# Road bike rental in Pittsburgh?



## OldChipper (May 15, 2011)

Anyone have leads on where to rent a good road bike (I.e. Not a cruiser or hybrid) in Pittsburgh, PA? Going to be visiting there in a week or so. Thanks.


----------



## MerlinAma (Oct 11, 2005)

Depending on how much you intend to ride, shipping your bike may make sense. I used Shipbikes.com to get my bike to Colorado this year. Essentially this is a discounted fedex service through Lickton Cycles. I think there are similar services that may be even more economical.


----------



## OldChipper (May 15, 2011)

MerlinAma said:


> Depending on how much you intend to ride, shipping your bike may make sense. I used Shipbikes.com to get my bike to Colorado this year.
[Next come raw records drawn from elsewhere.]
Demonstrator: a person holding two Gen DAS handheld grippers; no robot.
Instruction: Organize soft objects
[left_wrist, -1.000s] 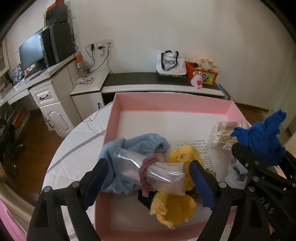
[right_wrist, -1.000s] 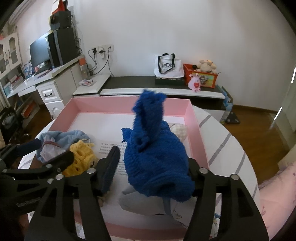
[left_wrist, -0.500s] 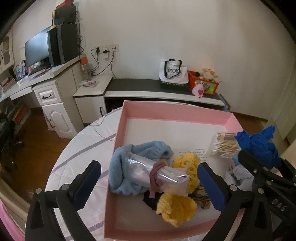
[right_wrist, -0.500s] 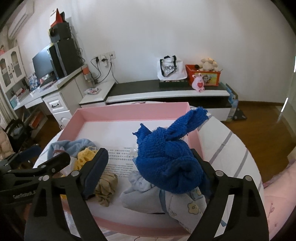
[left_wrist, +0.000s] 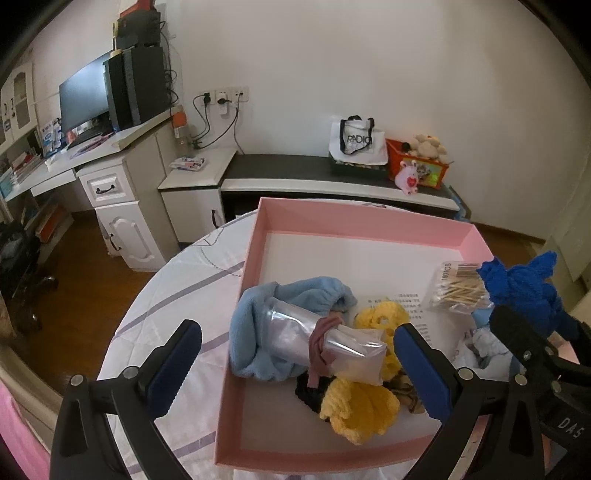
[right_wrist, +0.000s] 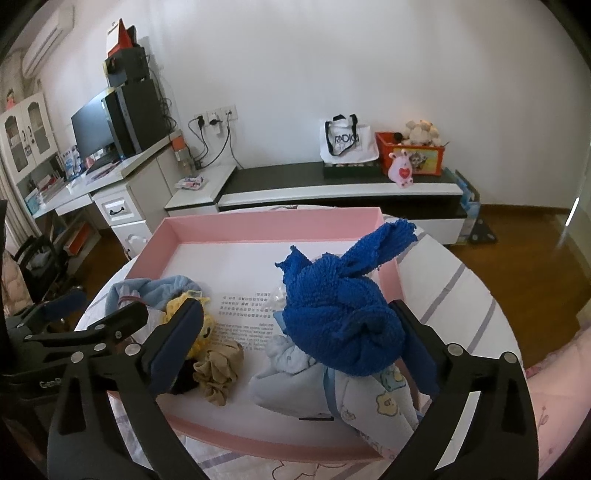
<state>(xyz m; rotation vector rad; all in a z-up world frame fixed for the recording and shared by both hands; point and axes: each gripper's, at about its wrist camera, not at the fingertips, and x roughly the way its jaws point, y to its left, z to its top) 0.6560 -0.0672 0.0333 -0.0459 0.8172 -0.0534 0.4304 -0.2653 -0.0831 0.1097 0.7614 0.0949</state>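
Observation:
A pink box (left_wrist: 351, 218) sits on the round table. In its left part lie a light blue fleece cloth (left_wrist: 258, 325), a clear plastic bag (left_wrist: 332, 343) tied with a mauve band, and a yellow crochet piece (left_wrist: 358, 410). My left gripper (left_wrist: 297, 354) hangs open and wide above this pile, touching nothing. In the right part, a dark blue knitted cloth (right_wrist: 340, 306) rests on a pale patterned cloth (right_wrist: 332, 391). My right gripper (right_wrist: 295, 321) straddles the blue cloth with its jaws opening. Its left pad stands well off the cloth.
A beige scrunchie (right_wrist: 218, 369) and a packet of cotton swabs (left_wrist: 461, 291) also lie in the box. The table (left_wrist: 177, 295) has a white striped cover. Behind it are a low cabinet (right_wrist: 332, 184) with a tote bag and a desk (left_wrist: 99, 162) with a monitor.
The right gripper's jaws spread apart and the blue cloth sank from between them onto the pale cloth. The left gripper opened wider and drew back up from the plastic bag.

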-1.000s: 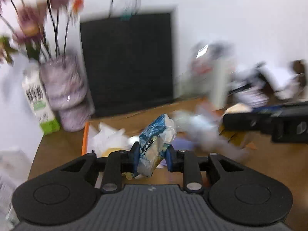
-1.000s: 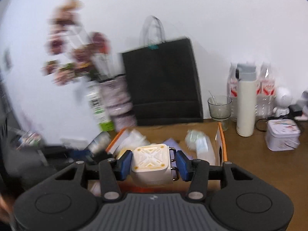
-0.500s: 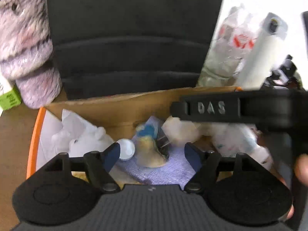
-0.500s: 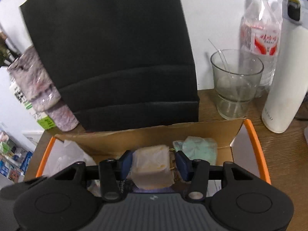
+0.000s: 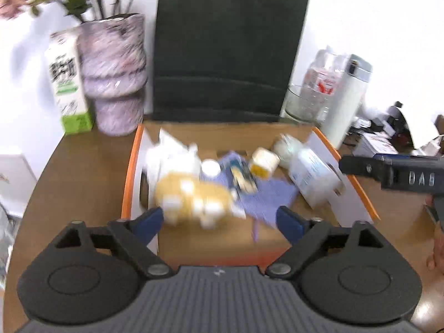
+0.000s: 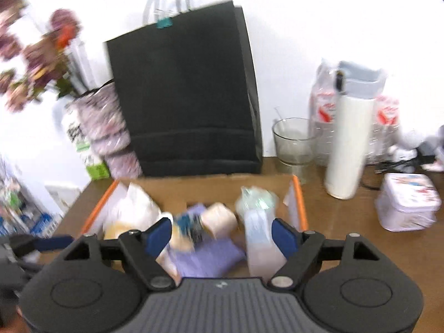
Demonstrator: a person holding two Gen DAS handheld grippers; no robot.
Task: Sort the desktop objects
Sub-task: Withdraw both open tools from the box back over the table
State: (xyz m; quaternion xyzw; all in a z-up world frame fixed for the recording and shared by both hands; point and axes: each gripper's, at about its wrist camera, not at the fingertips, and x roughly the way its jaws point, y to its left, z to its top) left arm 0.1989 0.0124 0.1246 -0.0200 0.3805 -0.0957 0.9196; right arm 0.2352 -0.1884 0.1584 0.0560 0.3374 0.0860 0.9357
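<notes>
We hold the left tongs (image 5: pixel 219 219) released, jaws spread wide and empty, above the near edge of the cardboard box (image 5: pixel 358 191) on the desk (image 5: pixel 80 172). The right tongs (image 6: pixel 222 234) are likewise released and grip nothing, poised over the same box (image 6: pixel 301 208). Inside it lie a blue snack packet (image 5: pixel 241 176), a cream container (image 5: pixel 263 162) just beside it, a purple cloth (image 5: pixel 266 199) and a yellow plush toy (image 5: pixel 194 197). A black paper bag (image 5: pixel 227 52) stands upright behind the box.
</notes>
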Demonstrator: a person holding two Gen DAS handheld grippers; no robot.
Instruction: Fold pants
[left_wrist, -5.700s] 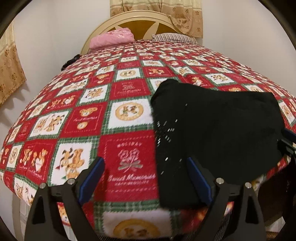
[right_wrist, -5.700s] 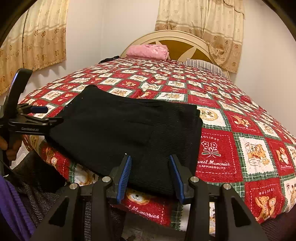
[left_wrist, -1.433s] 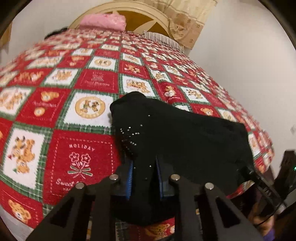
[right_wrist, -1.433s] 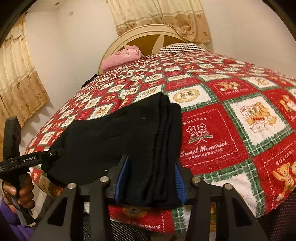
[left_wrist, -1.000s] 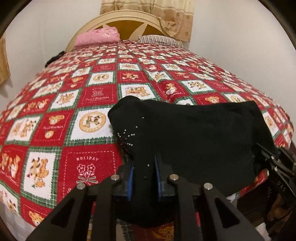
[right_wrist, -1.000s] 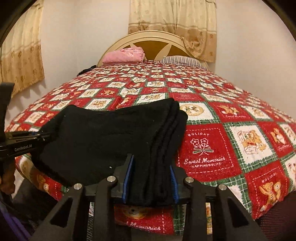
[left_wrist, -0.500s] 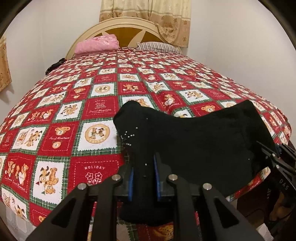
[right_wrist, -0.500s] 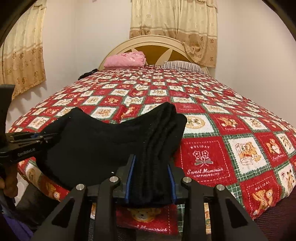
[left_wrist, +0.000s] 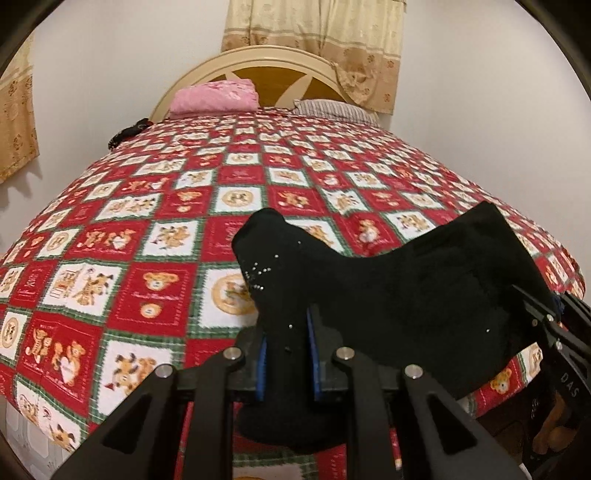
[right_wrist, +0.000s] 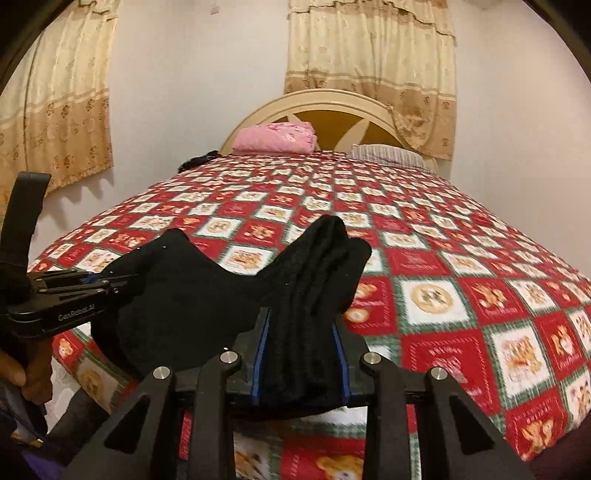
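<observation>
Pants (left_wrist: 424, 295) slung crosswise between both hands, near bed (left_wrist: 147, 229) edge; left gripper (left_wrist: 286, 354) and right gripper (right_wrist: 301, 354) each clamp one end, bed stretching ahead of fingers.

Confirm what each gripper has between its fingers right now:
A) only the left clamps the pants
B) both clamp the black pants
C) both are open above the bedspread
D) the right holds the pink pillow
B: the left gripper and right gripper each pinch a bunched edge of the black pants.
</observation>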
Essentially this is a discounted fedex service through Lickton Cycles. I think there are similar services that may be even more economical.


Thanks but I'll probably only have one day to ride. One of the local clubs is doing a pre-ride of the dirty dozen (12 toughest climbs in Pittsburgh). I won't be there for the actual race over Thanksgiving, but would like to do the ride.


----------



## headloss (Mar 3, 2013)

Normally Golden Triangle, but they are closed for the season. Just call around Biketek, Pro Bikes, Thick, IronCity.. someone might have a loaner. 
Maybe try the TeamDecaf Yahoo group Team Decaf Bike Rides Pittsburgh PA

Are you on facebook? We have a swap group that's made up of most of the cycling scene. You can probably rent or borrow a loaner there if you ask. 
https://www.facebook.com/groups/254893731351993/

There's also a bike share.. sure, it's a hybrid but the dirty dozen training rides are anything goes. You'll see at least one person with a fat bike.


----------